#### [PROMPT]
Copy out the listing that follows in its entirety, keeping it exactly the same.

#### [SUPPLIED DATA]
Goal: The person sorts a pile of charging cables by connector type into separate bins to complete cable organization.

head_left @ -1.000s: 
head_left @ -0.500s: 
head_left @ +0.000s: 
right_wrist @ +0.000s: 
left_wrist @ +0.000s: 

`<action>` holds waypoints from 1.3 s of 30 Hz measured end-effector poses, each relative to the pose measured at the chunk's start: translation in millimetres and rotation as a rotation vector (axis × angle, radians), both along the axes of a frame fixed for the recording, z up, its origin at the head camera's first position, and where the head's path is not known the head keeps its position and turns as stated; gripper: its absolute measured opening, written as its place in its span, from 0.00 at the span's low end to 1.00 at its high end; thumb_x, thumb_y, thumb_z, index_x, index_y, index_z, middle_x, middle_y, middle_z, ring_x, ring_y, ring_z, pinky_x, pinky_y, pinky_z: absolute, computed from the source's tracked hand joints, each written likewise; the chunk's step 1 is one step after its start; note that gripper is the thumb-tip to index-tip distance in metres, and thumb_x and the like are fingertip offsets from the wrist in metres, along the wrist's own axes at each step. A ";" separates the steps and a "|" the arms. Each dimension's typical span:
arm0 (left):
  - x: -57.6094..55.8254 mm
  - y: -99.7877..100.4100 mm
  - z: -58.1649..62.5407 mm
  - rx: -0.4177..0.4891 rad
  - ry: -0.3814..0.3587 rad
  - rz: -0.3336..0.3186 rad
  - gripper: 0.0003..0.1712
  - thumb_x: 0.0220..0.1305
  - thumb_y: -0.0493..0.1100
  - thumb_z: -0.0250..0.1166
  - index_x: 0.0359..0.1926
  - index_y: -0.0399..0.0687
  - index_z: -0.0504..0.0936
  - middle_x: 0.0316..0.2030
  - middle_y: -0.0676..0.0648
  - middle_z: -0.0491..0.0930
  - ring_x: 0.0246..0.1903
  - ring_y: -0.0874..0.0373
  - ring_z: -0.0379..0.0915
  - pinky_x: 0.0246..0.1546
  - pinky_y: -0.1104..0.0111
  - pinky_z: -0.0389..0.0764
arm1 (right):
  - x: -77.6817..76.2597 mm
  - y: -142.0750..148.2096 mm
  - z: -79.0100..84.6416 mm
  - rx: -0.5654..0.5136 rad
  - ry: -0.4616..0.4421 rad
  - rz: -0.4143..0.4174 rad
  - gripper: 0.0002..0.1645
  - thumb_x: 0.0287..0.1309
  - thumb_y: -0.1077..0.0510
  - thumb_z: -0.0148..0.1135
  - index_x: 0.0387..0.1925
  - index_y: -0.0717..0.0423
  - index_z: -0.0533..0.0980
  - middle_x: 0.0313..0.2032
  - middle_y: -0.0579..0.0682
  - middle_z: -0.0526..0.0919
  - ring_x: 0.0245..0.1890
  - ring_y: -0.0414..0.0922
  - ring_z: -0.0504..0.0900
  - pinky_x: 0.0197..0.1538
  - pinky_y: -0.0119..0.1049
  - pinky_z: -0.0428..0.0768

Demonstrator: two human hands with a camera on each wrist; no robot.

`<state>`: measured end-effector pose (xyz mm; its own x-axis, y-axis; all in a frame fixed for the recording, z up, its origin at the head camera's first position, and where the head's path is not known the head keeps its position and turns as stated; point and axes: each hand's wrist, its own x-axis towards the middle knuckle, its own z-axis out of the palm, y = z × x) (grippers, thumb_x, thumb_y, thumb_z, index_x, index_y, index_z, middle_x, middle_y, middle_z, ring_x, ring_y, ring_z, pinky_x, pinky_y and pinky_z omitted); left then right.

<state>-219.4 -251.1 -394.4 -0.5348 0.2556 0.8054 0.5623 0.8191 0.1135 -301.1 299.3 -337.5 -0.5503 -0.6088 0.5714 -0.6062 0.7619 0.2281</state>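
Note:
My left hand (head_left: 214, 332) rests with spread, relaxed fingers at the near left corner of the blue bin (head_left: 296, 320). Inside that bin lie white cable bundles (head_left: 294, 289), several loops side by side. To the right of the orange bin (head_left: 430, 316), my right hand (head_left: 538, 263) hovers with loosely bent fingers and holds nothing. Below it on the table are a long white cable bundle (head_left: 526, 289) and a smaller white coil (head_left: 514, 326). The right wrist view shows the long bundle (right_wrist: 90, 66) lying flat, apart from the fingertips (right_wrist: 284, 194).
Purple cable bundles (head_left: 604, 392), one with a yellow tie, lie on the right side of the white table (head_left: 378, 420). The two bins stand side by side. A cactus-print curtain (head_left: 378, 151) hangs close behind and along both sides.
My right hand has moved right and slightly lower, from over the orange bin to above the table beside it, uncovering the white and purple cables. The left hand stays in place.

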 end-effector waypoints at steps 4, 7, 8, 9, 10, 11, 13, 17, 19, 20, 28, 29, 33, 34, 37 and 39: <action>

#### [ANSWER SPACE]
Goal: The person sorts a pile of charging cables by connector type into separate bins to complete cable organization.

head_left @ -1.000s: 
head_left @ -0.500s: 
head_left @ +0.000s: 
right_wrist @ +0.000s: 
left_wrist @ +0.000s: 

`<action>` holds waypoints from 1.3 s of 30 Hz measured end-effector poses, each relative to the pose measured at the chunk's start: translation in millimetres and rotation as a rotation vector (axis × angle, radians), both along the axes of a frame fixed for the recording, z up, its origin at the head camera's first position, and where the head's path is not known the head keeps its position and turns as stated; gripper: its absolute measured opening, written as its place in its span, from 0.00 at the span's low end to 1.00 at its high end; thumb_x, thumb_y, thumb_z, index_x, index_y, index_z, middle_x, middle_y, middle_z, ring_x, ring_y, ring_z, pinky_x, pinky_y, pinky_z: absolute, computed from the source's tracked hand joints, each written likewise; the chunk's step 1 is one step after its start; note that gripper is the thumb-tip to index-tip distance in metres, and thumb_x and the like are fingertip offsets from the wrist in metres, along the wrist's own axes at each step. A ";" separates the steps and a "|" the arms. Each dimension's typical span:
arm0 (left):
  - x: -57.6094..55.8254 mm
  - y: -99.7877..100.4100 mm
  - z: -58.1649..62.5407 mm
  - rx: -0.4177..0.4891 rad
  - ry: -0.3814..0.3587 rad
  - rz: -0.3336..0.3186 rad
  - gripper: 0.0003..0.1712
  - thumb_x: 0.0220..0.1305
  - thumb_y: -0.0493..0.1100
  - thumb_z: -0.0250..0.1166
  - index_x: 0.0359..0.1926
  - index_y: -0.0399..0.0687
  - index_z: -0.0504..0.0936
  - middle_x: 0.0316..0.2030
  - middle_y: -0.0676..0.0648
  - middle_z: -0.0491..0.0930
  - ring_x: 0.0246..0.1903
  - ring_y: -0.0874..0.0373
  - ring_z: -0.0379..0.0915
  - pinky_x: 0.0246..0.1546
  - pinky_y: -0.1104..0.0111
  - pinky_z: -0.0389..0.0764
arm1 (right):
  - x: -77.6817..76.2597 mm
  - y: -142.0750..148.2096 mm
  - z: -79.0100..84.6416 mm
  - rx: -0.5654..0.5136 rad
  - ry: -0.4616..0.4421 rad
  - rz: -0.4143..0.4174 rad
  - gripper: 0.0002..0.1645
  - thumb_x: 0.0287..0.1309
  - thumb_y: -0.1077..0.0510
  - thumb_z: -0.0148..0.1135
  - index_x: 0.0387..0.1925
  - index_y: -0.0717..0.0423
  - index_z: -0.0533..0.0980
  - middle_x: 0.0313..0.2032
  - middle_y: -0.0579..0.0682
  - middle_z: -0.0526..0.0919
  - ring_x: 0.0245..0.1890
  - ring_y: -0.0414..0.0922
  - ring_z: -0.0504..0.0900
  - pinky_x: 0.0197..0.1538
  - pinky_y: -0.0119..0.1049
  - pinky_z: -0.0428..0.0768

Demonstrator: two human hands with a camera on each wrist; no robot.

`<state>`: measured end-effector pose (xyz mm; its own x-axis, y-axis; all in a frame fixed for the recording, z up, its origin at the head camera's first position, and where the head's path is not known the head keeps its position and turns as stated; point and axes: each hand's wrist, its own x-axis towards the middle knuckle, its own z-axis out of the palm, y = z × x) (grippers, thumb_x, thumb_y, thumb_z, index_x, index_y, index_z, middle_x, middle_y, middle_z, ring_x, ring_y, ring_z, pinky_x, pinky_y and pinky_z omitted); left then right.

<state>-219.4 -251.1 -394.4 -0.5348 0.2556 0.8054 0.5623 0.8191 0.1135 -301.1 299.3 -337.5 -0.5503 -0.6088 0.5714 -0.6062 0.7619 0.2281</state>
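Note:
My left hand (head_left: 214, 332) rests with spread, relaxed fingers at the near left corner of the blue bin (head_left: 296, 320). Inside that bin lie white cable bundles (head_left: 294, 289), several loops side by side. To the right of the orange bin (head_left: 430, 316), my right hand (head_left: 538, 263) hovers with loosely bent fingers and holds nothing. Below it on the table are a long white cable bundle (head_left: 526, 289) and a smaller white coil (head_left: 514, 326). The right wrist view shows the long bundle (right_wrist: 90, 66) lying flat, apart from the fingertips (right_wrist: 284, 194).
Purple cable bundles (head_left: 604, 392), one with a yellow tie, lie on the right side of the white table (head_left: 378, 420). The two bins stand side by side. A cactus-print curtain (head_left: 378, 151) hangs close behind and along both sides.
My right hand has moved right and slightly lower, from over the orange bin to above the table beside it, uncovering the white and purple cables. The left hand stays in place.
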
 end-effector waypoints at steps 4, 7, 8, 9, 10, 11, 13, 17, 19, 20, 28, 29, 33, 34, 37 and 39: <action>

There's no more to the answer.